== Task details ==
Print the listing below a second time, exactly, and omit its images.

[Data for this exercise — start]

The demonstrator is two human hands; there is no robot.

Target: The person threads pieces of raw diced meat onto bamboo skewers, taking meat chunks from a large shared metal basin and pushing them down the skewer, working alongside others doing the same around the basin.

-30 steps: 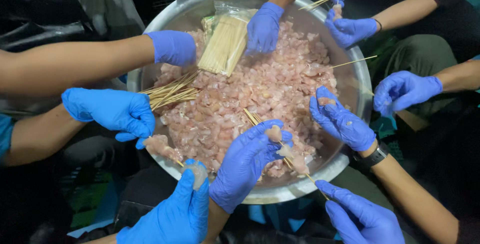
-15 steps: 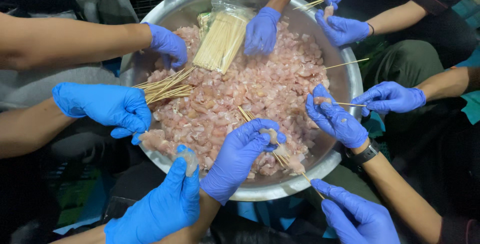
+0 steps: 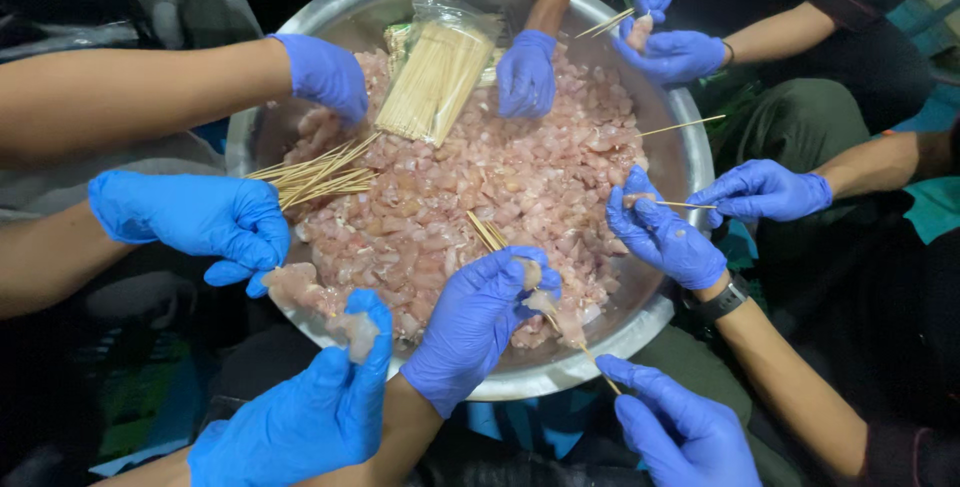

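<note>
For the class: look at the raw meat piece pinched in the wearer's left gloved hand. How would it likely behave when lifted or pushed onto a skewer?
The meat piece looks glossy and wet, so it is probably slippery against the left hand glove. It sags over the fingertip, suggesting it is soft and floppy. Being small, it likely weighs little.

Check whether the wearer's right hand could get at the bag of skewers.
Probably not easily: right hand sits at the near rim by a skewer; the bag lies across the meat-filled bowl.

I see a big metal basin [image 3: 300, 22] holding raw meat pieces [image 3: 450, 187]; a packet of skewers [image 3: 435, 77] lies at its far side, loose skewers [image 3: 310, 175] on its left.
</note>
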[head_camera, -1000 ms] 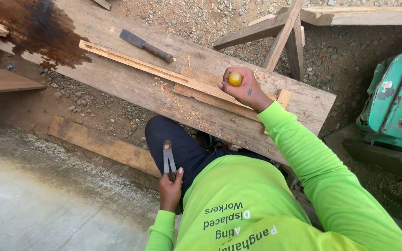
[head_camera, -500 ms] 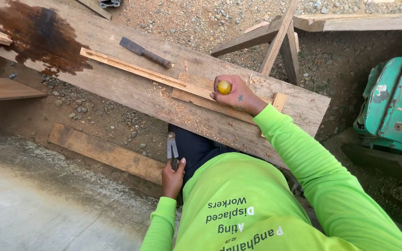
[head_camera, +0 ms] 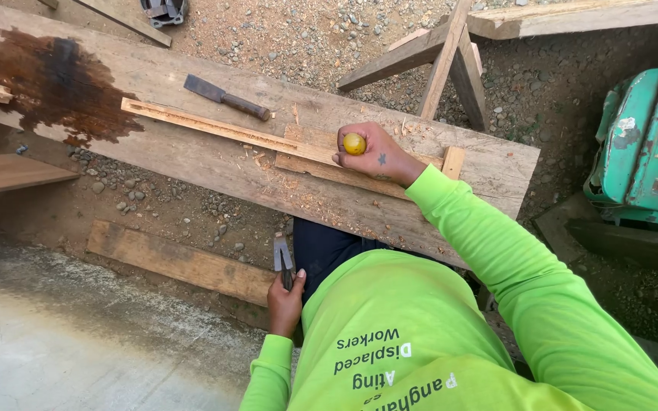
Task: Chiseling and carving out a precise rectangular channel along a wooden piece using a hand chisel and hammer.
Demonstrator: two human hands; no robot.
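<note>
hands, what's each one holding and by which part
Right hand wraps the yellow-capped handle of a tool on the plank. Left hand holds a hammer by its handle.

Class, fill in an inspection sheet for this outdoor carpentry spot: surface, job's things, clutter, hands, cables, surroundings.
Surface: wide wooden plank with a dark wet stain at one end.
Job's things: yellow-handled tool gripped on a thin wood strip; hammer held beside the plank.
Clutter: chisel lying on the plank; wood shavings.
Hands: right hand closed on the yellow handle; left hand holding the hammer.
Cables: nothing seen.
Surroundings: gravel ground, wooden trestle, green machine, concrete slab.
</note>
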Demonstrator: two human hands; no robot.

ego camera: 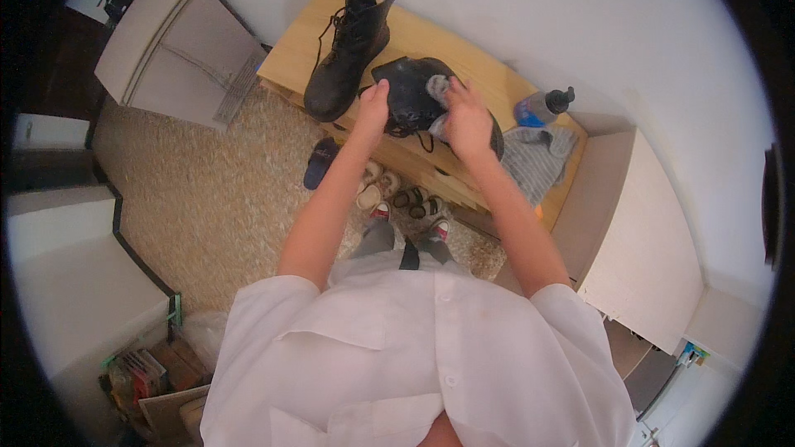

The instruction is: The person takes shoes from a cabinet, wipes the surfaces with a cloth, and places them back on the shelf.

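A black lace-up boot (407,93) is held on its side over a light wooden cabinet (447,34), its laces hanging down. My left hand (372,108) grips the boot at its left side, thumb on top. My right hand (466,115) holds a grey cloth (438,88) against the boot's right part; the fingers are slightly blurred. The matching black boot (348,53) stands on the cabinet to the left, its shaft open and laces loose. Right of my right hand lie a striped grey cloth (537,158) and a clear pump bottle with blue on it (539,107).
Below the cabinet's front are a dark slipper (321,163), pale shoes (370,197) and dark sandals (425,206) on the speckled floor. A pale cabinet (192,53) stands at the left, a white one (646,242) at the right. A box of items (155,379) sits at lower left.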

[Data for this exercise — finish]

== Solution for this problem ==
The demonstrator is two human hands; there is no robot.

Target: The person threads pieces of raw diced meat onto bamboo skewers, taking meat chunks from a large shared metal basin and pushing them down the skewer, working alongside others doing the same around the basin.

-30 steps: 
-15 steps: 
+0 steps: 

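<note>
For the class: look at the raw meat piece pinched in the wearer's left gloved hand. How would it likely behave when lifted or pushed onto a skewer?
The meat piece looks glossy and wet, so it is probably slippery against the left hand glove. It sags over the fingertip, suggesting it is soft and floppy. Being small, it likely weighs little.

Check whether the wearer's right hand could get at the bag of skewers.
Probably not easily: right hand sits at the near rim by a skewer; the bag lies across the meat-filled bowl.

I see a big metal basin [image 3: 300, 22] holding raw meat pieces [image 3: 450, 187]; a packet of skewers [image 3: 435, 77] lies at its far side, loose skewers [image 3: 310, 175] on its left.
</note>
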[head_camera, -1000 ms] 
[head_camera, -500 ms] 
[head_camera, +0 ms] 
Task: Chiseling and carving out a precise rectangular channel along a wooden piece using a hand chisel and hammer.
Demonstrator: two human hands; no robot.
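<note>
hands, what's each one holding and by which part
Right hand wraps the yellow-capped handle of a tool on the plank. Left hand holds a hammer by its handle.

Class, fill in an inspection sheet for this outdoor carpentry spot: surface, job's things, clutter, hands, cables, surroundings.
Surface: wide wooden plank with a dark wet stain at one end.
Job's things: yellow-handled tool gripped on a thin wood strip; hammer held beside the plank.
Clutter: chisel lying on the plank; wood shavings.
Hands: right hand closed on the yellow handle; left hand holding the hammer.
Cables: nothing seen.
Surroundings: gravel ground, wooden trestle, green machine, concrete slab.
</note>
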Demonstrator: two human hands; no robot.

ego camera: 

The instruction is: The person takes shoes from a cabinet, wipes the surfaces with a cloth, and places them back on the shelf.

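A black lace-up boot (407,93) is held on its side over a light wooden cabinet (447,34), its laces hanging down. My left hand (372,108) grips the boot at its left side, thumb on top. My right hand (466,115) holds a grey cloth (438,88) against the boot's right part; the fingers are slightly blurred. The matching black boot (348,53) stands on the cabinet to the left, its shaft open and laces loose. Right of my right hand lie a striped grey cloth (537,158) and a clear pump bottle with blue on it (539,107).
Below the cabinet's front are a dark slipper (321,163), pale shoes (370,197) and dark sandals (425,206) on the speckled floor. A pale cabinet (192,53) stands at the left, a white one (646,242) at the right. A box of items (155,379) sits at lower left.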

There is nothing further in this answer.